Jesus 17 - 5 Churchill

Jesus advanced to the rugby Cuppers final on Sunday with a 17-5 victory over Churchill. The match was shorn of some of its lustre with the absence of Blues Tom Harris and Ed White, but was nonetheless a hard-fought and entertaining game in front of a raucous Churchill crowd.

Jesus, it should be said, probably underestimated Churchill. Having their Old Boys’ match the previous day certainly wasn’t the best preparation and it showed in the early stages. The Churchill pack put in another huge performance and matched their illustrious counterparts blow for blow. But it was Jesus who drew first blood, an extended period of pressure ending with their fly-half popping over a drop goal. In truth, this was a mistake. Churchill were struggling to clear their lines, and Jesus, with their backs looking dangerous, might have been better served pressing for a try.

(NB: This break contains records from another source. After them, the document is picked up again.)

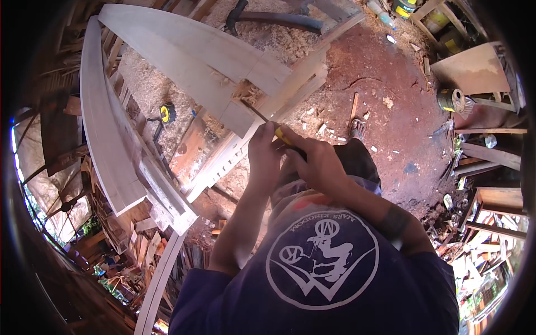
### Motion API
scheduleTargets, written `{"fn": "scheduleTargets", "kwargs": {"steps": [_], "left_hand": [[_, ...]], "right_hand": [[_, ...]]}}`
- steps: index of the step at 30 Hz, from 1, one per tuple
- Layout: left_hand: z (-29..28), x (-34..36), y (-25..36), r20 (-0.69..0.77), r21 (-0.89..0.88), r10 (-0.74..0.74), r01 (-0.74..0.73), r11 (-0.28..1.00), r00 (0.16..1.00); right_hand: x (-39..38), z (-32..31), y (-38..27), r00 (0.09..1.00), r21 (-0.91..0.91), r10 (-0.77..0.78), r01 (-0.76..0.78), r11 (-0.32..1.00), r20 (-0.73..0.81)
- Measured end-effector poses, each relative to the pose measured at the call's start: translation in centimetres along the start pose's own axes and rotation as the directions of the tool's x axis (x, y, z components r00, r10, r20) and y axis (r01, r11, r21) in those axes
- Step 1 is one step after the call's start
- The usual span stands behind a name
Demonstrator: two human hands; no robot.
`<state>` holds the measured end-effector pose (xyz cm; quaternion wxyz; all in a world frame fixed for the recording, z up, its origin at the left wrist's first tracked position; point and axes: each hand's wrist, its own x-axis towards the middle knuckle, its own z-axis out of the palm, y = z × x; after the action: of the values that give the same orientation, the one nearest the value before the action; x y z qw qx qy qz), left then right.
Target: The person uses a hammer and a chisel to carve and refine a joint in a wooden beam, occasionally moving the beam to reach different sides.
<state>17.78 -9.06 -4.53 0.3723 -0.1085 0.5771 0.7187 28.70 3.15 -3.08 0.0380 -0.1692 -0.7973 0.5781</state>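
Note:
My right hand (321, 162) is wrapped around the yellow-and-black handle of a chisel (257, 113). My left hand (264, 146) closes around the front of the tool, near where the blade leaves the handle. The blade slants away to the upper left, its end at a notch (249, 90) with rough chips in it. That notch is cut in the end of a wide, pale board (173, 47), which lies on a wooden workbench (304, 84). Whether the blade's edge touches the wood I cannot tell.
A dark-headed hammer (279, 20) lies on shavings at the far side. A yellow-and-black tape measure (166, 113) sits left of the board. Another long, curved board (103, 123) stands at the left. Offcuts lie on the reddish floor (374, 72); cans and a tin (451, 101) are at right.

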Motion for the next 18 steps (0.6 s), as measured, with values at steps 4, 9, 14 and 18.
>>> {"fn": "scheduleTargets", "kwargs": {"steps": [4, 9, 14, 18], "left_hand": [[1.8, -0.8, 0.2, 0.016, 0.120, 0.003, -0.005, 0.993, 1.000], [4.2, -2.2, 1.3, 0.125, 0.009, -0.151, 0.151, 0.988, 0.981], [5.9, -4.0, 1.7, 0.027, -0.022, -0.146, 0.147, 0.989, 0.989], [8.4, -2.8, 1.8, 0.051, -0.078, 0.057, -0.053, 0.996, 0.997]], "right_hand": [[-0.8, -2.3, -1.9, 0.964, 0.381, 0.255, -0.264, 0.886, 0.075], [-2.4, -6.5, -2.8, 0.978, 0.052, 0.179, -0.186, 0.981, 0.103], [-2.0, -10.2, -2.9, 0.986, -0.210, -0.051, 0.084, 0.974, 0.157], [0.4, -14.1, -4.2, 0.954, -0.294, -0.152, 0.228, 0.928, 0.258]]}}
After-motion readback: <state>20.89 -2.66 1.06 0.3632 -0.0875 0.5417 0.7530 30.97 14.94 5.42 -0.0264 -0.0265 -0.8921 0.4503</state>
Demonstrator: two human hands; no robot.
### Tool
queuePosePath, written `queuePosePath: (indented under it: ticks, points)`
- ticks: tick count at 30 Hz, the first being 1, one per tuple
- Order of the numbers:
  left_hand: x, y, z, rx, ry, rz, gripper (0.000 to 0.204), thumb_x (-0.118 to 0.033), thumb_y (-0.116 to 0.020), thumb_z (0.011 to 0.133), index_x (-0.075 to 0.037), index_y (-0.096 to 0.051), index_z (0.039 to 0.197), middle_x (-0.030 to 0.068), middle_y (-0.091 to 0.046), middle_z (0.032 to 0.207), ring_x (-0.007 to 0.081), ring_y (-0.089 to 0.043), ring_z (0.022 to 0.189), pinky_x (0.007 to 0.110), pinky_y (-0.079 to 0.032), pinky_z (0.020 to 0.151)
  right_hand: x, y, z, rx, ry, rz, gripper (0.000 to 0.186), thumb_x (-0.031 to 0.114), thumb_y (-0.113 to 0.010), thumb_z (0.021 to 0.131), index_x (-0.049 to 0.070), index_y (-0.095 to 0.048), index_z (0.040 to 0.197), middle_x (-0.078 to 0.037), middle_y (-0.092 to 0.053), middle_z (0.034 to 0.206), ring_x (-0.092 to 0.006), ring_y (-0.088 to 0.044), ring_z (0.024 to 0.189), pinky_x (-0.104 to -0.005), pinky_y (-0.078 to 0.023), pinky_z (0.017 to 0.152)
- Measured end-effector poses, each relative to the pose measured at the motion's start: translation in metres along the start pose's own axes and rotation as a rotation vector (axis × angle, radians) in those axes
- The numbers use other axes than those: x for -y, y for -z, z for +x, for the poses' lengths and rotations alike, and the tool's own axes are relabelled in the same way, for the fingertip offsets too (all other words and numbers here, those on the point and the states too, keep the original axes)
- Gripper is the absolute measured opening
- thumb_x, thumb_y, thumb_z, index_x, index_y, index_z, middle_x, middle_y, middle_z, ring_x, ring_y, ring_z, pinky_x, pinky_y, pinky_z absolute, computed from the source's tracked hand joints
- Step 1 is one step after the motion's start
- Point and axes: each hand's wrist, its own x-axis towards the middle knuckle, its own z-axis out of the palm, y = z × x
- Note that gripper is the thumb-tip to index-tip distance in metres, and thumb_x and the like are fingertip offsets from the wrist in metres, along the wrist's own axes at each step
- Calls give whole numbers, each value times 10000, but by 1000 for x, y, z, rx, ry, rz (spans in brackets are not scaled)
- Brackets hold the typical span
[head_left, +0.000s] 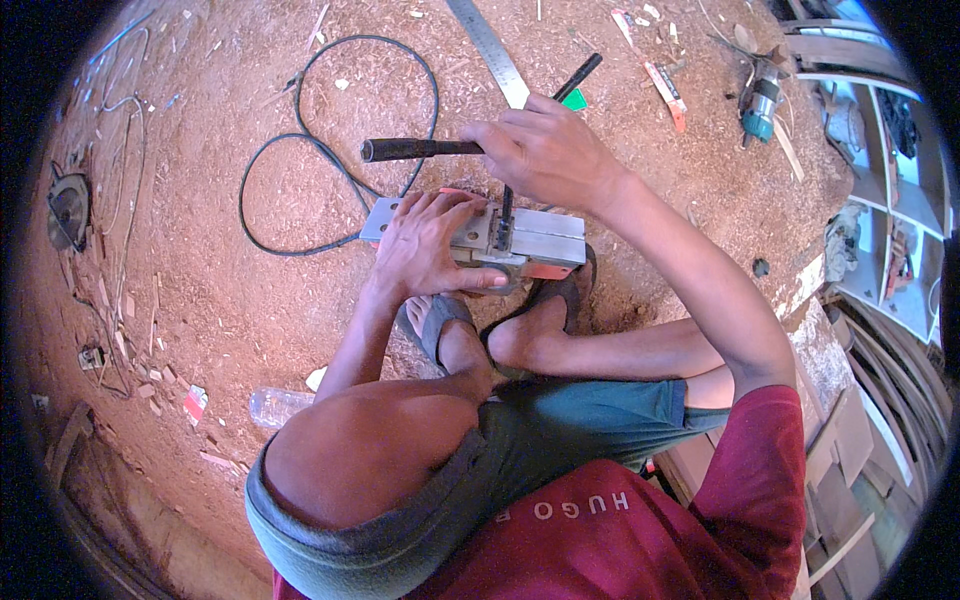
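Note:
An electric hand planer (552, 232) lies sole up on the ground just in front of my feet, its flat metal faces showing and orange body parts underneath. My left hand (428, 240) is closed around its left part, fingers across the sole and thumb along the near side. My right hand (555, 148) grips the hub of a black three-way socket wrench (425, 149). One wrench arm points left, another to the far right. The third stands down on the planer's cutter slot; whether its tip sits on a bolt I cannot make out.
A looped black cable (300, 137) lies left of the planer. Beyond my right hand are a steel ruler (487, 48) and a green piece (575, 99). A teal power tool (762, 108) lies far right, near shelves (905, 210). A clear plastic bottle (278, 407) rests by my left knee.

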Motion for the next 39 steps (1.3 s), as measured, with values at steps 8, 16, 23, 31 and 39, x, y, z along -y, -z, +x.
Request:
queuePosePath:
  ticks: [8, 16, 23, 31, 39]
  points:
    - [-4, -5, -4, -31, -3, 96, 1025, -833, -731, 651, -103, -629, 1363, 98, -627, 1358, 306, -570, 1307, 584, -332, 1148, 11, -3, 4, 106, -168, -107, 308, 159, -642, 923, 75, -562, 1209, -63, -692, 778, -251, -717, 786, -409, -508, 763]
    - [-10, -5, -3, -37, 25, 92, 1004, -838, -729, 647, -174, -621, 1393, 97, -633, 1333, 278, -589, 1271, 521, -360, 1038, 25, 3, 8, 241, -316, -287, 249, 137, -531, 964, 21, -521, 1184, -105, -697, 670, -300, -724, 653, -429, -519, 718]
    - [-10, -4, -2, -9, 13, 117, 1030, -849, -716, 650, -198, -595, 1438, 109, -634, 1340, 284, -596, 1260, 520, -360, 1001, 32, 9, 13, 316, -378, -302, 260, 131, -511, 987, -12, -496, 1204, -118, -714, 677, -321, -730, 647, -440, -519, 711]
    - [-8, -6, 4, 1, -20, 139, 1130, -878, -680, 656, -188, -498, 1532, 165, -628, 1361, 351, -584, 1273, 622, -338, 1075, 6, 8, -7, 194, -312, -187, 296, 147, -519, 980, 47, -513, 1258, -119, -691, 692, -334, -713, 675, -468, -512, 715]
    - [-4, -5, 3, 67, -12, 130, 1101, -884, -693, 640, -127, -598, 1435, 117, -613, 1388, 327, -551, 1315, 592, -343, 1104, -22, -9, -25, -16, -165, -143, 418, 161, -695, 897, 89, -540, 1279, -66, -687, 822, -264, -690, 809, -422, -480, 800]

Going behind was not enough to subdue Churchill, and from the kick-off it was their forwards who dictated the play. Having gained a foothold in the opposition 22, Churchill refused to let it go, and got their reward when Vice-captain Greg Storrar drove over for a try from close in. Churchill missed the conversion but had the upper hand for the rest of the half. They had a chance to extend their lead with another series of forward drives, but this time Jesus were aware of the danger and did well to keep them out.

Trailing 5-3 at the break, Jesus needed to come out firing in the second half, and they were more than up to the challenge. With their forwards upping their intensity, they were able to pin the opposition back in their 22 for the first 15 minutes of the half. Churchill defended for all they were worth, but ultimately Jesus had too much in the tank. After sucking in the forwards with some punishing running in the tight, Jesus spread it wide, and Rob Stevens sliced through for a try. His conversion made it 10-5.

However, Churchill were far from out of it. The referee was quick with his whistle and tried to keep a tight rein on the match. With both sides fighting for everything, this led to a plethora of penalties for ruck offences. Eventually, the referee lost patience and sin-binned Jesus’ impressive number 8 Jamie Miller. With their opponents weakened, Churchill once again found themselves camped on the Jesus line, but couldn’t make the pressure tell. A real opportunity was missed when Churchill took a 5m tap penalty too fast, and Jesus were able to turn the ball over and clear to touch.

With Miller’s return, Jesus were able to relieve the danger, although the battle up front was still no more than even. But they ended hopes of an upset when Stevens hit a brilliant line off Miles Daly’s half-break to sprint 40 metres for a try under the posts. Churchill protested that their cover defence had forced Stevens to put a foot in touch, but the cries fell on deaf ears. Stevens knocked over the conversion and Churchill were more or less out of it. Despite this, they never stopped running. Their forwards, lead by Scott Jagger, were every bit the equal of the Jesus pack, and their backs defended well and had some good moments with ball in hand, Martin Young in particular making some big runs. Their Cuppers run has proved that with a full squad available they are far better than their League of Shame status suggests.

Jesus, for their part, took their chances well and did well to up their game when they found Churchill more of a challenge than expected. Their forwards didn’t take a backward step against a hugely committed Churchill pack, and the power and pace of their midfield ultimately made the difference. They have had a superb season and fully deserve to have reached the Cuppers final. They go into it as underdogs, but between Churchill and CCK Cuppers this year has been full of underdog stories. One more wouldn’t look out of place at all.